I then set the permissions to read, write and execute for both 'richard' and the 'developers' group.
So surely, 'austin' should now be able to use the svn update /server/staging command? However, when he tries, he gets the error:
svn: Can't open file '/server/staging/.svn/lock': Permission denied
If I recursively change the owner of /server to austin:developers, he can run the command just fine, but then 'richard' can't.
How do I fix the problem? I want to create a post-commit hook with to automatically deploy the staging site when files are committed, but I can't see a way for that to work for both users. The hook would be:
/usr/bin/svn update /server/staging
Using the same user account for both of them wouldn't really be an acceptable solution, and I'm not aware of any way to run the command inside the hook as 'root'.
Any help is appreciated!
Directory Set Group ID
If the setgid bit on a directory entry is set, files in that directory will have the group ownership as the directory, instead of than the group of the user that created the file.
This attribute is helpful when several users need access to certain files. If the users work in a directory with the setgid attribute set then any files created in the directory by any of the users will have the permission of the group. For example, the administrator can create a group called spcprj and add the users Kathy and Mark to the group spcprj. The directory spcprjdir can be created with the set GID bit set and Kathy and Mark although in different primary groups can work in the directory and have full access to all files in that directory, but still not be able to access files in each other's primary group.
The following command will set the GID bit on a directory:
chmod g+s spcprjdir
The directory listing of the directory "spcprjdir":
drwxrwsr-x 2 kathy spcprj 1674 Sep 17 1999 spcprjdir
The "s'' in place of the execute bit in the group permissions causes all files written to the directory "spcprjdir" to belong to the group "spcprj" .
edit: source = Linux Files and File Permissions
I would set up svnserve which is a simple Subversion server using the svn:// protocol.
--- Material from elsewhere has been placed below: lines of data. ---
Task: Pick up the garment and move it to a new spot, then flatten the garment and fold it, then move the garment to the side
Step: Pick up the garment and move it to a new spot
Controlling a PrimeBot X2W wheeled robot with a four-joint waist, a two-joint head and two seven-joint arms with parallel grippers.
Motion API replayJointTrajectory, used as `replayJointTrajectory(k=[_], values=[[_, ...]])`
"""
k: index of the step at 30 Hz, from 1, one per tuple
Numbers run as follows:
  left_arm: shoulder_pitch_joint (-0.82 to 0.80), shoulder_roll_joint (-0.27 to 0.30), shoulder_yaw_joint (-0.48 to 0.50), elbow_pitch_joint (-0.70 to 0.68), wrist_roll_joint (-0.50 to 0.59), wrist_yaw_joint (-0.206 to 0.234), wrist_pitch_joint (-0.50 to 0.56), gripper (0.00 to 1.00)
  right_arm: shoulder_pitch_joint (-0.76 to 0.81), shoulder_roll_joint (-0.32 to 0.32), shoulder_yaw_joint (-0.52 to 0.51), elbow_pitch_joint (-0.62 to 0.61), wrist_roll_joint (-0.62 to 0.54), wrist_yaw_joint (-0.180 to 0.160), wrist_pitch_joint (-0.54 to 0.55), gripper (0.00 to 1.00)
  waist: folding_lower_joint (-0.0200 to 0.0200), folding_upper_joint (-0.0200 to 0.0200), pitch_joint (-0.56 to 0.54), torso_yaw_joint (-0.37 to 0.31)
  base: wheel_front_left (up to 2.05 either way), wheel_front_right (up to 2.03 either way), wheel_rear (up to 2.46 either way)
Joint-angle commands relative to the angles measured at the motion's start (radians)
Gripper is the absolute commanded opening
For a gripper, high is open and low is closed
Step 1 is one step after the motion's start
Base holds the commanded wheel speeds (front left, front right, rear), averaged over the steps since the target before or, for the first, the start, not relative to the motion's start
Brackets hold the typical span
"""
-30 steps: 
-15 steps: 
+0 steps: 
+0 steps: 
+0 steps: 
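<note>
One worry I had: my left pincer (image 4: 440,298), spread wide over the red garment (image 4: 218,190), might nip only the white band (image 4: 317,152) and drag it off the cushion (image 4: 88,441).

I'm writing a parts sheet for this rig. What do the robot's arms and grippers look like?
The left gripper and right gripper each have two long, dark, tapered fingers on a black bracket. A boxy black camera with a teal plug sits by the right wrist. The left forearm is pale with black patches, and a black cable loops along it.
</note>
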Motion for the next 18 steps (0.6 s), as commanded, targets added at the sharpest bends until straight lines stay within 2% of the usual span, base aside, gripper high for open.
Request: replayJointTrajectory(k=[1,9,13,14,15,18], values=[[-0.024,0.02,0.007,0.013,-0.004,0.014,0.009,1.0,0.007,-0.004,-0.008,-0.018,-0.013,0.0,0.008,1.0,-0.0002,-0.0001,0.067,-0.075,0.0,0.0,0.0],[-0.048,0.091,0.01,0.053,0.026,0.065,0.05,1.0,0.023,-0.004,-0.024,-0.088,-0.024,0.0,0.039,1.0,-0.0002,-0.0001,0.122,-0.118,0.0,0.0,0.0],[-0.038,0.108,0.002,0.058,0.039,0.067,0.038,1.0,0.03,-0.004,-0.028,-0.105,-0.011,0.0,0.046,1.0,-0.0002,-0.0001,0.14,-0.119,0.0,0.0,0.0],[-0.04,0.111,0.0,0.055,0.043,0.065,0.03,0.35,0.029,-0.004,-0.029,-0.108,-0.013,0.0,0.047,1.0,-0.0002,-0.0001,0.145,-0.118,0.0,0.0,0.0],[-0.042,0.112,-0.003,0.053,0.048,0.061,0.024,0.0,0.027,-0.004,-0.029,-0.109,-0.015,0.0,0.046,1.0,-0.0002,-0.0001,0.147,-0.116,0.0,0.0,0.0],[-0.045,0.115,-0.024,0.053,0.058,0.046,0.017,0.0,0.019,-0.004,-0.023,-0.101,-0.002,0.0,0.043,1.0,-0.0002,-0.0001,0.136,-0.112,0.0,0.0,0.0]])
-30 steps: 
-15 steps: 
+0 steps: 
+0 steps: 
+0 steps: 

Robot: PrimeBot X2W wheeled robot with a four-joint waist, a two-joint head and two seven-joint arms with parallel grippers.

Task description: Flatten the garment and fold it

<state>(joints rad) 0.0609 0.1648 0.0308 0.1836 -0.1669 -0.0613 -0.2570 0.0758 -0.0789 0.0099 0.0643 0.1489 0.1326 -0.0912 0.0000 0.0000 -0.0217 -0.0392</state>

You can set this up so it runs under its own user account, then the repository would only be accessed by that one user. This user could then have the correct privileges to run svn update /server/staging on a post-commit hook.
in your svn repo, you can find a 'conf' directory where you set permissions. you have 3 files there:
authz
passwd
svnserve.conf
you set in the authz file which users have which kind of acces, per user or per group. you set groups there, SVN groups not linux user groups (hashed lines are comments):
[groups]
# harry_and_sally = harry,sally
projectgroup = richard,austin
# [/foo/bar]
# harry = rw -- user harry has read/write access
# * = -- everybody have no access
# [repository:/baz/fuz]
# #harry_and_sally = rw -- harry_and_sally group members have read/write access
# * = r -- everyone has read access
[/server/staging]
#projectgroup = rw
* = r
work around this example and set your config. in the 'passwd' file you set up users passwords. execute
cat passwd
you'll get commented file with explanation how to set it up.
I use WebDAV - all SVN updates and commits are handled via apache and I never have such problems.